Supplied data =>
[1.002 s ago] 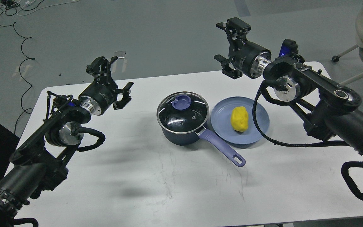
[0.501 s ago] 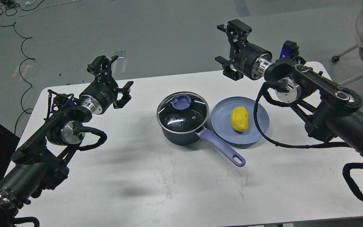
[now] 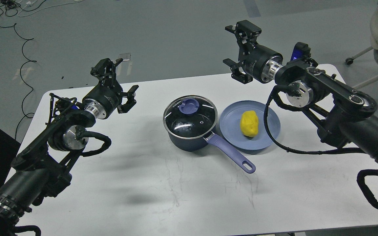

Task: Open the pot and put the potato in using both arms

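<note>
Where the white table (image 3: 182, 196) lies nearest, its top is bare, scuffed with faint cracks and dim shadows. Further in, at the middle, stands the pot (image 3: 190, 126), its glass lid (image 3: 190, 117) seated on the rim with the purple knob toward the far side, and its lavender handle (image 3: 230, 153) running toward the near right. Just beside it on the right lies a light-blue plate (image 3: 267, 131), touching or nearly touching the pot, and the potato (image 3: 249, 123) rests on the plate. Left of the pot and well apart from it, the left gripper (image 3: 118, 80) hangs above the table with its fingers spread wide and nothing between them. Beyond the plate, over the table's far edge, the right gripper (image 3: 240, 49) is held high, its fingers also parted and empty. Behind the table stretches a grey floor (image 3: 176, 36); black cables (image 3: 18, 42) trail across it at the far left, and a wheeled chair (image 3: 377, 42) shows at the far right.
</note>
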`<action>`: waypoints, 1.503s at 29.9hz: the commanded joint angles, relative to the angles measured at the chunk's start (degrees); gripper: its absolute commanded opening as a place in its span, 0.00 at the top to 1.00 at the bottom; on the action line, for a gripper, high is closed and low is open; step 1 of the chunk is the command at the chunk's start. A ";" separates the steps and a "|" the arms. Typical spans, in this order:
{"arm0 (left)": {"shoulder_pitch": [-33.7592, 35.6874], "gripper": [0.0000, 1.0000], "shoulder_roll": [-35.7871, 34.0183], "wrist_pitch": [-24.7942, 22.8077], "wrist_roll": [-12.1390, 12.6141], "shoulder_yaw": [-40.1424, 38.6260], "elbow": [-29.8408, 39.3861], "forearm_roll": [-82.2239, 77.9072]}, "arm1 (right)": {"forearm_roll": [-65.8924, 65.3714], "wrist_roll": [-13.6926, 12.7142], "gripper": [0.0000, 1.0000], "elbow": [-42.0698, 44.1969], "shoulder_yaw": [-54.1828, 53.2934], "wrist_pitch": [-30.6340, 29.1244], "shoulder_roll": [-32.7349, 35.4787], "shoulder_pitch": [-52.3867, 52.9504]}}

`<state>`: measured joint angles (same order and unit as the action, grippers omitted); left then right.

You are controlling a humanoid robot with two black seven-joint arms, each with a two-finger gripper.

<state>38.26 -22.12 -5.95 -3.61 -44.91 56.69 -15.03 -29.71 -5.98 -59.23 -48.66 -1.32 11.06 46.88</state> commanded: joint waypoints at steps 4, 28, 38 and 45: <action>0.33 0.02 0.15 0.07 0.00 0.00 0.00 0.00 | 0.01 0.00 0.00 -0.54 0.06 0.00 0.11 -0.12; 0.42 0.02 -0.20 1.55 -0.53 -0.70 0.00 0.00 | 0.01 0.00 0.00 -0.98 0.15 0.00 0.11 -0.30; 3.58 0.02 -3.81 3.32 1.15 0.18 2.38 -19.33 | 0.01 0.09 0.00 -1.24 0.24 0.00 0.37 -0.30; 7.27 0.02 -8.38 7.79 0.88 1.50 5.89 -51.46 | 0.01 0.18 0.00 -2.12 0.24 0.00 1.42 -0.56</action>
<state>44.41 -29.50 -1.21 -2.63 -43.73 61.60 -53.70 -29.71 -5.80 -60.88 -48.46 -1.32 12.17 46.46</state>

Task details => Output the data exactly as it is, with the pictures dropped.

Result for this exercise =>
[1.002 s ago] 
[0.501 s ago] 
[now] 

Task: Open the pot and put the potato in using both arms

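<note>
Where the white table (image 3: 182, 196) lies nearest, its top is bare, scuffed with faint cracks and dim shadows. Further in, at the middle, stands the pot (image 3: 190, 126), its glass lid (image 3: 190, 117) seated on the rim with the purple knob toward the far side, and its lavender handle (image 3: 230, 153) running toward the near right. Just beside it on the right lies a light-blue plate (image 3: 267, 131), touching or nearly touching the pot, and the potato (image 3: 249, 123) rests on the plate. Left of the pot and well apart from it, the left gripper (image 3: 118, 80) hangs above the table with its fingers spread wide and nothing between them. Beyond the plate, over the table's far edge, the right gripper (image 3: 240, 49) is held high, its fingers also parted and empty. Behind the table stretches a grey floor (image 3: 176, 36); black cables (image 3: 18, 42) trail across it at the far left, and a wheeled chair (image 3: 377, 42) shows at the far right.
</note>
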`<action>`: waypoints, 1.503s at 29.9hz: the commanded joint angles, relative to the angles measured at the chunk's start (degrees); gripper: its absolute commanded opening as a place in its span, 0.00 at the top to 1.00 at the bottom; on the action line, for a gripper, high is closed and low is open; step 1 of the chunk is the command at the chunk's start. A ";" separates the steps and a "|" the arms. Typical spans, in this order:
{"arm0 (left)": {"shoulder_pitch": [-33.7592, 35.6874], "gripper": [0.0000, 1.0000], "shoulder_roll": [-35.7871, 34.0183], "wrist_pitch": [-24.7942, 22.8077], "wrist_roll": [-12.1390, 12.6141], "shoulder_yaw": [-40.1424, 38.6260], "elbow": [-29.8408, 39.3861], "forearm_roll": [-82.2239, 77.9072]}, "arm1 (right)": {"forearm_roll": [-65.8924, 65.3714], "wrist_roll": [-13.6926, 12.7142], "gripper": [0.0000, 1.0000], "elbow": [-42.0698, 44.1969], "shoulder_yaw": [-54.1828, 53.2934], "wrist_pitch": [-30.6340, 29.1244], "shoulder_roll": [-32.7349, 35.4787], "shoulder_pitch": [-52.3867, 52.9504]}}

`<state>`: measured joint angles (same order and unit as the action, grippers omitted); left then right.

You are controlling a humanoid robot with two black seven-joint arms, each with a two-finger gripper.

<state>38.26 -22.12 -5.95 -3.61 -44.91 56.69 -15.03 -29.71 -5.98 -59.23 -48.66 -1.32 11.06 46.88</state> commanded: joint waypoints at steps 4, 28, 38 and 45: <action>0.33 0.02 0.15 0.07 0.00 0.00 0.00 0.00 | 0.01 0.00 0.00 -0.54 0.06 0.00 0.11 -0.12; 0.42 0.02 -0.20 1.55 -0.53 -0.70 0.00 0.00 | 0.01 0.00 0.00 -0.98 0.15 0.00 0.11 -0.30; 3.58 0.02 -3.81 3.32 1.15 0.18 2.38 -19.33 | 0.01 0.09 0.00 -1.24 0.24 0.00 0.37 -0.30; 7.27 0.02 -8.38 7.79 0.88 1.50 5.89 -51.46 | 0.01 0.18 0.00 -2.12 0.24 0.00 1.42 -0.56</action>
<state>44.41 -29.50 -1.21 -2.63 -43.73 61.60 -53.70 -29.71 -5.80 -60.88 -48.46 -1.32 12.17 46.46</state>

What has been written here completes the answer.